A chuva que caía a tardinha, num repente de saudade,
Lavou-me, levou-me, e lá se vou eu pro meu Sertão,
Ser tão sertanejo, bravio e guerreiro feito xique-xique,
Chique como sou, com minha roupa florida, colorida,
Quero sentar você no meu colo, querida, e sorrir de montão...
Porque minha alma é mais do que a chuva que falta;
Porque minha falta é mais rala que a relva...
Ah se vou pro meu Sertão!
Ser tão menino, bater o sino da capela, dizer amém,
Oh Manuela me dê a mão!
Quero cheirar o jasmim do campo, sorrir o pranto,
Soltar perfume e pipa, correr atrás da bila;
Na procissão, oh meu irmão, seguir o santo;
Quero ser santo, quero tanto certo canto, quero cantar.

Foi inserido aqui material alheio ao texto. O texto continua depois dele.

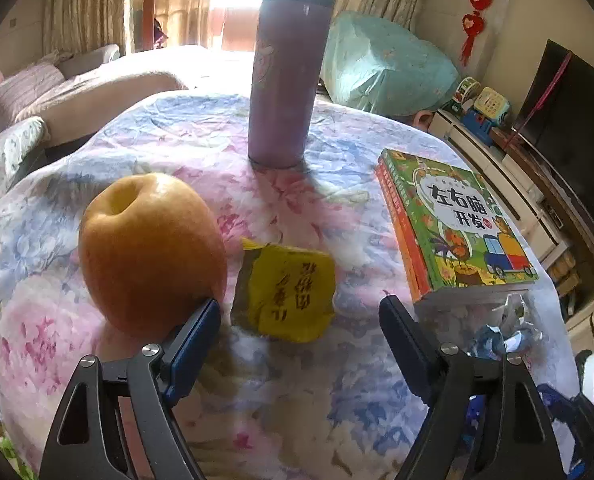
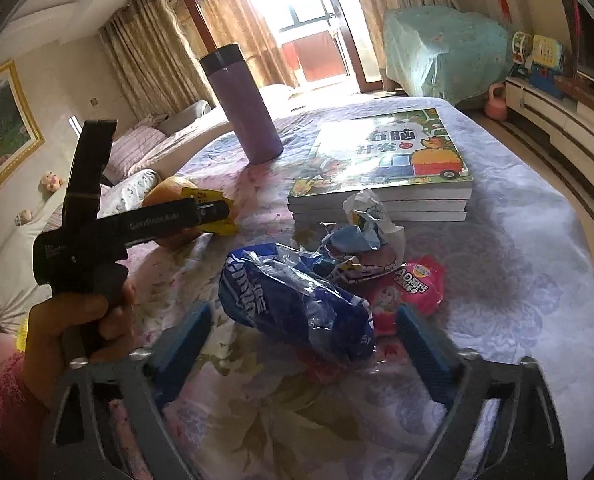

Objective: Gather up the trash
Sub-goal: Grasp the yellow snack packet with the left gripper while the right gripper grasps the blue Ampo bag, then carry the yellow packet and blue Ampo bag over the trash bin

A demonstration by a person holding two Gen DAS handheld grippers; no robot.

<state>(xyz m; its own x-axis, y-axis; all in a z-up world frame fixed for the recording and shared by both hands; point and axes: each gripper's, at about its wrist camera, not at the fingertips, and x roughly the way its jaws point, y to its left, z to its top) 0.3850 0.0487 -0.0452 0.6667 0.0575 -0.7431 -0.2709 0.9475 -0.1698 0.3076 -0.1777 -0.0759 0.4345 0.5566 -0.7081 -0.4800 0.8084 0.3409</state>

Vou seguir a gaivota que passa baixinho; vou levar a boiada,
Aboiando meu sonho por entre o pasto verdoso;
Vou caloroso, no meu sol de extenso brilho,
Pegar a gaivota que passa cruzando o horizonte;
Vou fazer do céu a fonte e seguir o eco de aboio no meu grito;
Sigo solto na pressa, numa prece faço das nuvens quermesse;
Olho pro céu, pro tempo, aqui mesmo pra dentro, que chove,
Fecho o olho, sinto no olhar a lágrima que corre, e corro,
Vou voltar pro meu Sertão!
Quero ver vovó barrer o terreiro, quero a bassoura,
Quero sentir o coração ligeiro, sorrindo a toa,
Quero a água da biqueira, quero o queijo, a manteiga,
E feijão com farinha, misturado com sorriso e com fome;
Escutar o gato miando, com o rabo espanando e o olhar espiando,
Quero o sal da charque seca, a sede, depois o barulho da rede,
Um rádio a pilha tocando e vovó roncando baixinho...
Tanto quanto quero carinho, quero colo, e lembrança,
Cafuné; da goiabeira a goiaba, um pé; do beija-flor um beijo;
Da chuva, um banho d’água docinha, fria, franzina, gorando em mim;
Ligeiro, eu e a água, a sede do tempo e do corpo;
Quero irigir meus pelos, lavar meus cabelos, a mente e a alma,
Deixar correr no corpo a calma da chuva breve, passageira,
E passar, passear, correr por qualquer lugar que a água corra.
Oh, meu Deus! Eu só quero o canto, o canto do pássaro,
O canto que trina e o canto que habita,
O som do vento e do tempo; a liberdade, as asas, a casa,
A leveza; a riqueza de ser tão, ser tão menino, ser tão ligeiro...
Ser do Sertão que sou, ser sertanejo, ser um boiadeiro, aboiador.
Quero a esperança do sonho que voa feito ave; a paz que pousa,
Quero ser tão sertanejo, oh meu Deus, quanto já sou;
Quero ser a voz solta do aboiador e o choro fino do menino;
Quero cantar e pensar que sou passarinho,
Morar nas asas de um sonho imenso e voador;
Ah meu Senhor, quero voar direto pro meu ninho;
Ah como eu quero voltar pro meu Sertão!